Orly, a satire of Gen Z wokeness, doesn't fare much better, but at least there's warmth in the Bremers' father-daughter relationship, which has the potential to become the heart of the show. When Neil and Orly drop their masks around each other, they're sweet. (Those are metaphorical masks; Mr. Mayor is set in a timeline where COVID-19 existed but has been eradicated because "Dolly Parton bought everyone a vaccine.") As for the sitcom legend at the center of the show, Danson's take on Neil is basically a repeat of the well-meaning but clueless fish-out-of-water act he perfected on The Good Place. The fact that he's so inherently likable makes it harder for the show to skewer his privilege, but he's fun to watch, finding humor in lines that wouldn't be funny in anyone else's mouth.
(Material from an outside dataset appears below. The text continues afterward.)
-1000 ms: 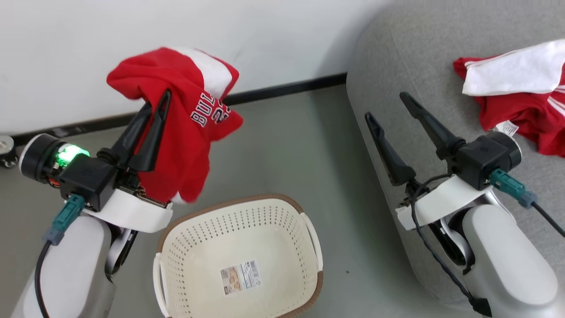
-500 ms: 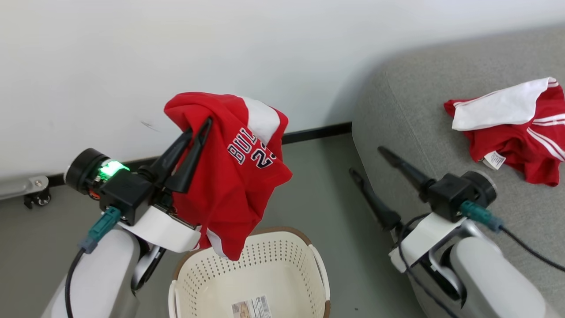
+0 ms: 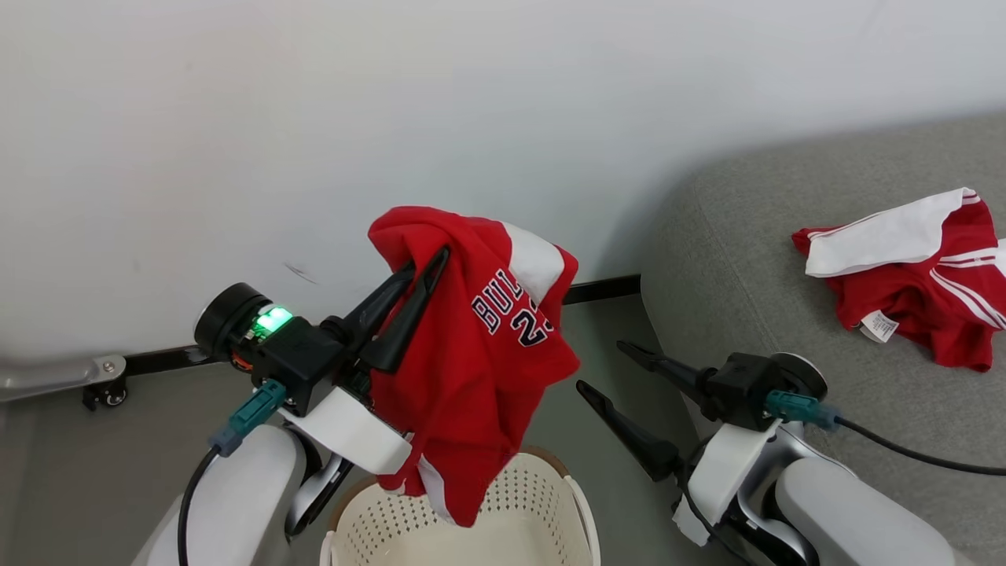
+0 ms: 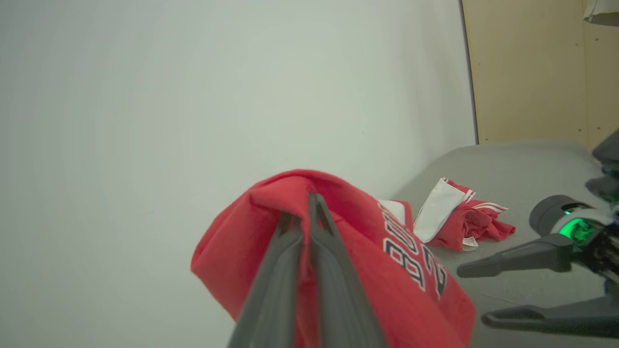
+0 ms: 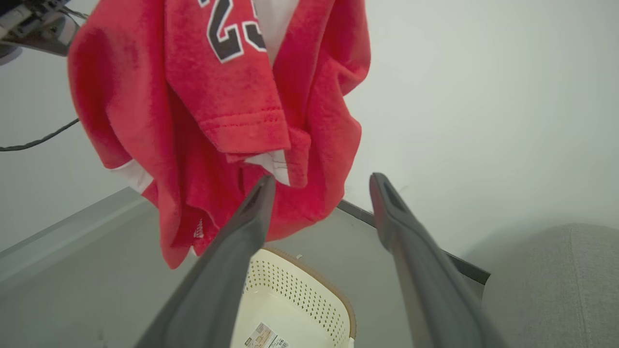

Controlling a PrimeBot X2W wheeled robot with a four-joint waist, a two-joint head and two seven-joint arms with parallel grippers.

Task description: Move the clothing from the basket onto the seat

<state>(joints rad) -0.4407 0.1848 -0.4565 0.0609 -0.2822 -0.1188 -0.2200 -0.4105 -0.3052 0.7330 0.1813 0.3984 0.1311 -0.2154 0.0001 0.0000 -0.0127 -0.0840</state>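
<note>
— Basket [image 3: 525,503] position?
— It is seen lowest, cream and perforated, beneath a red jersey [image 3: 471,377] with black-and-white lettering, which is clamped in the left pincer [image 3: 428,259].
— And the right pincer [image 3: 600,365]?
— Spread apart, nothing gripped. Farther off, a red-and-white striped garment [image 3: 904,275] is laid crumpled on the grey seat [image 3: 747,275].

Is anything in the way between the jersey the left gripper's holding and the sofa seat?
Only the open right gripper, which sits between the lettered jersey and the near edge of the seat. The seat has bare room beside the other garment.
</note>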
If you're a single-issue sitcom viewer, maybe that's enough. Even if it's not yet as funny as it should be, and even if something about the show makes me embarrassed to admit this, I did laugh -- more than once! -- at Mr. Mayor. A handful of laughs and a first-rate cast might help the new comedy fail up in its first term. But if it wants a shot at reelection, Mr. Mayor will have to find out what it stands for.

TV Guide rating: 2/5

Mr. Mayor premieres Thursday, Jan. 7 at 8/7c on NBC.